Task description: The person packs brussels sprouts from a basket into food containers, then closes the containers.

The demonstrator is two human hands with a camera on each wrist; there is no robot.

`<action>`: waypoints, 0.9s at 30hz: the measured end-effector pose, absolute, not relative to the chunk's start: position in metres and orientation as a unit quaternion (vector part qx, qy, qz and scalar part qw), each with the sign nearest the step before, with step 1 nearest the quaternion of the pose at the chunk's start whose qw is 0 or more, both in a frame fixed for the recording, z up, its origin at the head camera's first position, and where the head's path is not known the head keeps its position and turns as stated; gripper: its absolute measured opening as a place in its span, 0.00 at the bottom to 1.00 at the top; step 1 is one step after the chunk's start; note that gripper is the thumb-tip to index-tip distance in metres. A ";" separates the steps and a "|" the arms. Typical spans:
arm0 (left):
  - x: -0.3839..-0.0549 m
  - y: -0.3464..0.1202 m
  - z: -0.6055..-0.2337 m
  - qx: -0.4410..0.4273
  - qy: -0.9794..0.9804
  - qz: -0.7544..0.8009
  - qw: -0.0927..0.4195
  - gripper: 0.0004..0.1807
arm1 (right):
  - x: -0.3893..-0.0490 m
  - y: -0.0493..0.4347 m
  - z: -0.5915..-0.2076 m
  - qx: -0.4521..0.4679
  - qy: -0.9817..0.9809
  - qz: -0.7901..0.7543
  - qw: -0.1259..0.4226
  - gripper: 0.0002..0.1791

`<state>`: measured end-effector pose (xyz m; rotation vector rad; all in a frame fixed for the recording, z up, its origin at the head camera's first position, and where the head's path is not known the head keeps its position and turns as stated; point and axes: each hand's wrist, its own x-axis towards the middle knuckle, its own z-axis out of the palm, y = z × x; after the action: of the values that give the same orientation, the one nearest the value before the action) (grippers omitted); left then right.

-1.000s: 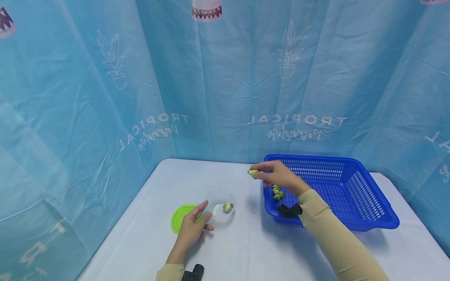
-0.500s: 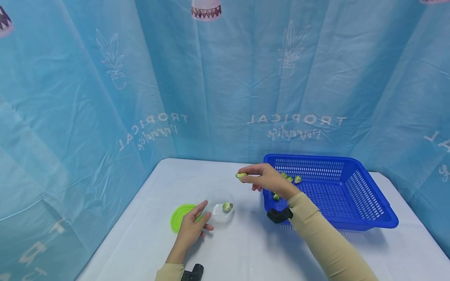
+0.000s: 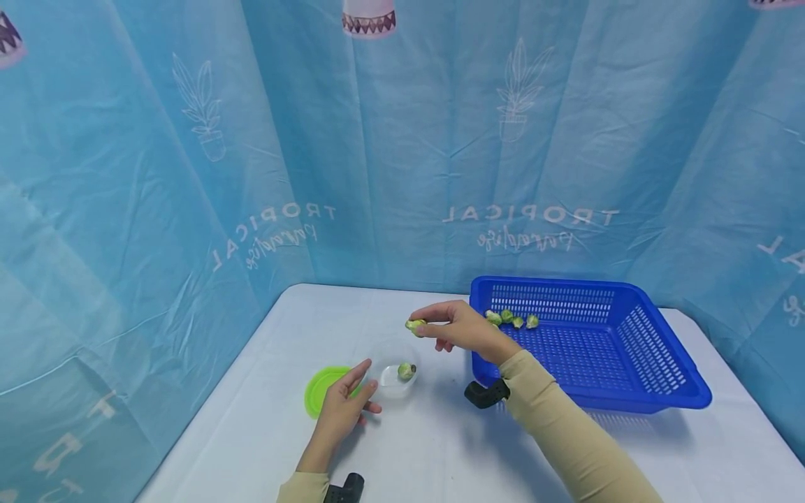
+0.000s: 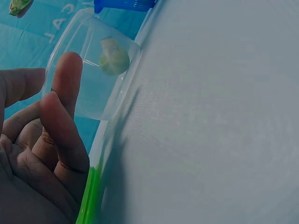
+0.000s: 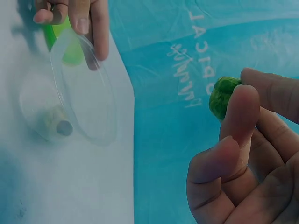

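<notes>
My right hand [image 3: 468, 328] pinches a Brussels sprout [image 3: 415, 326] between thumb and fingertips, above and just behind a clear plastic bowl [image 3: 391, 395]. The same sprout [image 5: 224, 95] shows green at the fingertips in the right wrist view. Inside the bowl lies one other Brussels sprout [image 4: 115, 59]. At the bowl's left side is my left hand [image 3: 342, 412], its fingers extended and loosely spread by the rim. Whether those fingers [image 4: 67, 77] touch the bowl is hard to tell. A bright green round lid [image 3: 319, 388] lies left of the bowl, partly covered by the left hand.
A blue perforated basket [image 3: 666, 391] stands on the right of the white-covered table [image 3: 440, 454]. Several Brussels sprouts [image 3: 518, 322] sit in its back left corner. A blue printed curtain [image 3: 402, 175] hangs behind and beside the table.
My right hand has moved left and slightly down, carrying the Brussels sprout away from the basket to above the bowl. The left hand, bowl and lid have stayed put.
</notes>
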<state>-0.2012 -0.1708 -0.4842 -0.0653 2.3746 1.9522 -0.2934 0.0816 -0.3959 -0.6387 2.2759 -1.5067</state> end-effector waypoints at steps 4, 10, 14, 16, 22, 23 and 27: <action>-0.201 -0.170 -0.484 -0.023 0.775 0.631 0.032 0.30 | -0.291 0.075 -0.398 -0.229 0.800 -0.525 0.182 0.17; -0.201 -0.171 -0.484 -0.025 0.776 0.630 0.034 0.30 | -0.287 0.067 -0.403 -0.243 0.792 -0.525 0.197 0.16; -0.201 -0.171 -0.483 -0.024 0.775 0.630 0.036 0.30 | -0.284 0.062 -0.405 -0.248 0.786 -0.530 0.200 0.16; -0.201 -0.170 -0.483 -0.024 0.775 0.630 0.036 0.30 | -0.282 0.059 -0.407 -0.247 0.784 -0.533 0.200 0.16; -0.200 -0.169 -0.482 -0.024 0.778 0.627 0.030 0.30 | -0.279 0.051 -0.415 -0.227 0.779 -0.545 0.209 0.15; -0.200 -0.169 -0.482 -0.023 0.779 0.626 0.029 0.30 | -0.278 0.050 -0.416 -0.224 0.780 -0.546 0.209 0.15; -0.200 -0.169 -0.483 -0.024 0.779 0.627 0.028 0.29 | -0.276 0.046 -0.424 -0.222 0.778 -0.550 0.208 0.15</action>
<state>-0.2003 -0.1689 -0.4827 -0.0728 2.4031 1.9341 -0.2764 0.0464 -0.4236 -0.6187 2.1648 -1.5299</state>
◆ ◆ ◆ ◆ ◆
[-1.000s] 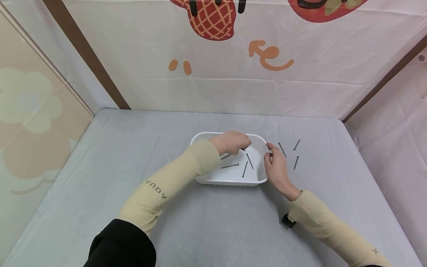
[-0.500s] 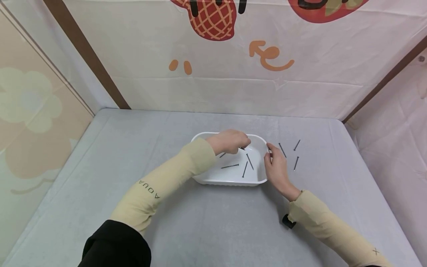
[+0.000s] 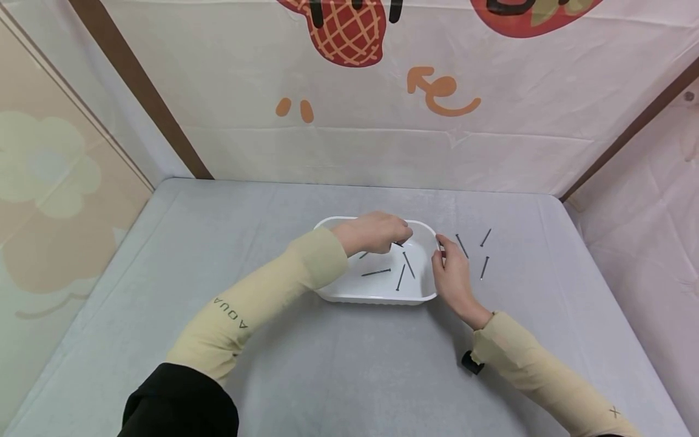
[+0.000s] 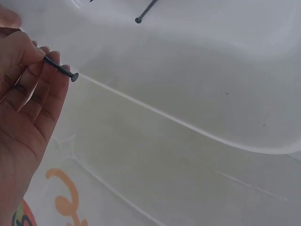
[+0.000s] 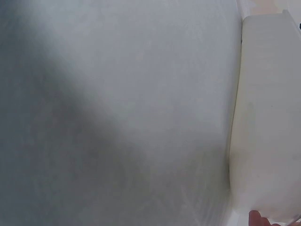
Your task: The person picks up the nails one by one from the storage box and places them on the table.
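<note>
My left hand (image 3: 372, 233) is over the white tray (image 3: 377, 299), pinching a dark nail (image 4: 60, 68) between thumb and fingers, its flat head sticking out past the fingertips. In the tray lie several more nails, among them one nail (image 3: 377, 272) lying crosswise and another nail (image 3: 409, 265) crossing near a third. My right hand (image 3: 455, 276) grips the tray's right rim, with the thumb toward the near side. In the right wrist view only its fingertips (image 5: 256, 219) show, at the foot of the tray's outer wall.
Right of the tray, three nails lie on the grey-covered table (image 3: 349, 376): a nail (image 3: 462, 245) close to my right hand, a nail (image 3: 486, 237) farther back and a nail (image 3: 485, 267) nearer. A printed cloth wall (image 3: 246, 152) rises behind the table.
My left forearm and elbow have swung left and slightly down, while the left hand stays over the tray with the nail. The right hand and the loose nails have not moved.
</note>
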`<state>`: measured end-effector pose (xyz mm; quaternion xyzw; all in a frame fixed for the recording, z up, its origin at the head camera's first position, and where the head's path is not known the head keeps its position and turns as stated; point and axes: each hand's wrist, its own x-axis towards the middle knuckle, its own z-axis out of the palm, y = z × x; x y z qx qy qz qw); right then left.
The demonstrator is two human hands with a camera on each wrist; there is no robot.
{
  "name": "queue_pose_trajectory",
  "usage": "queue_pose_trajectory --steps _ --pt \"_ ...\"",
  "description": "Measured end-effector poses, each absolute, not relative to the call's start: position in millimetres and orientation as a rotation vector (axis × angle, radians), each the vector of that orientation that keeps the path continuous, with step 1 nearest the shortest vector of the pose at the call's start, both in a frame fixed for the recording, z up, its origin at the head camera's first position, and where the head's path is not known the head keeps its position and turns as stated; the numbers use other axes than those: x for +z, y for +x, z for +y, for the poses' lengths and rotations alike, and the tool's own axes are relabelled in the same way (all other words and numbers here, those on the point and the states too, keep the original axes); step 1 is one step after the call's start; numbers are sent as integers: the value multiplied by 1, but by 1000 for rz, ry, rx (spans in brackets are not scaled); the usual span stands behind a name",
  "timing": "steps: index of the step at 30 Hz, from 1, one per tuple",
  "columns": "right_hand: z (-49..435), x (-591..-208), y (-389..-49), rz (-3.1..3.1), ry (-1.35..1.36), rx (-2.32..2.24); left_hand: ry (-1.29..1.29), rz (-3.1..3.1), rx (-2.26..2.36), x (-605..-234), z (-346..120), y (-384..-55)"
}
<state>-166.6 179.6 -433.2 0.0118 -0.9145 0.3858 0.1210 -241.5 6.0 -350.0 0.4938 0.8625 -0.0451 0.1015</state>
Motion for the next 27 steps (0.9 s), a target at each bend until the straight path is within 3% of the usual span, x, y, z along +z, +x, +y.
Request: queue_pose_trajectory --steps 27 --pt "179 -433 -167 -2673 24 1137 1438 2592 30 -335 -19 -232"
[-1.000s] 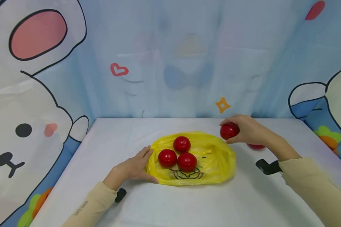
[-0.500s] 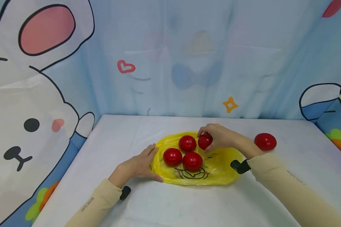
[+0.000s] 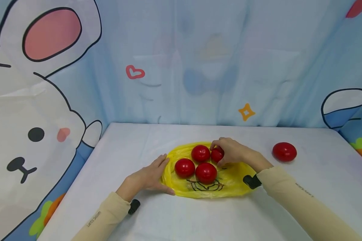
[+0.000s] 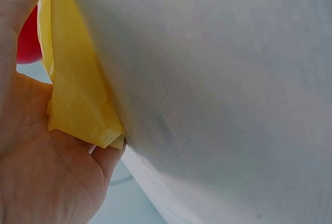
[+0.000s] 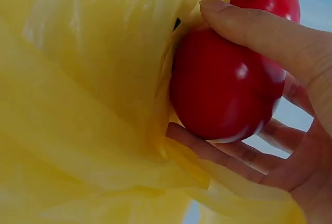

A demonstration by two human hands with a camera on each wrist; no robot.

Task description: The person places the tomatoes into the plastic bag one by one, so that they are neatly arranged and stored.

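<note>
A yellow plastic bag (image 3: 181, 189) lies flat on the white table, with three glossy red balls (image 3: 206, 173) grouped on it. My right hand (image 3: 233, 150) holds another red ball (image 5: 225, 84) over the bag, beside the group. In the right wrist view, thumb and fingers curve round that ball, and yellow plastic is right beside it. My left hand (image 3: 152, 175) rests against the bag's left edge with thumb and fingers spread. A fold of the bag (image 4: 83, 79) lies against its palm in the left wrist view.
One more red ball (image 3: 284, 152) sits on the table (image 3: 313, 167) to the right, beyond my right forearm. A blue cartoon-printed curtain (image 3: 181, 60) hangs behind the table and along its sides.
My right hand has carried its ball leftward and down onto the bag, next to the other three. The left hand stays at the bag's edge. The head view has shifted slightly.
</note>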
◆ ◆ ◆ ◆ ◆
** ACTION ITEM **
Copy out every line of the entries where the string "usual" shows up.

** PROBLEM SOLUTION **
  "description": "Measured end-effector poses, each absolute, not relative to the call's start: position in millimetres and orientation as a rotation vector (axis × angle, radians), each the vector of that orientation that keeps the path continuous, with step 1 nearest the shortest vector of the pose at the call's start, both in a frame fixed for the recording, z up, its origin at the head camera's first position, and where the head's path is not known the head keeps its position and turns as stated; the numbers use other axes than those: x for +z, y for +x, z for +y, for the poses' lengths and rotations alike, and the tool's own axes are relabelled in the same way (all other words and numbers here, those on the point and the states too, keep the original axes); step 1 is one step after the call's start; numbers are sent as integers: the value multiplied by 1, but by 1000 for rz, ry, rx (spans in brackets are not scaled); the usual span stands behind a name",
Motion for the next 27 steps (0.9 s), a target at each bend until the straight path is within 3% of the usual span, x, y, z along +z, +x, +y.

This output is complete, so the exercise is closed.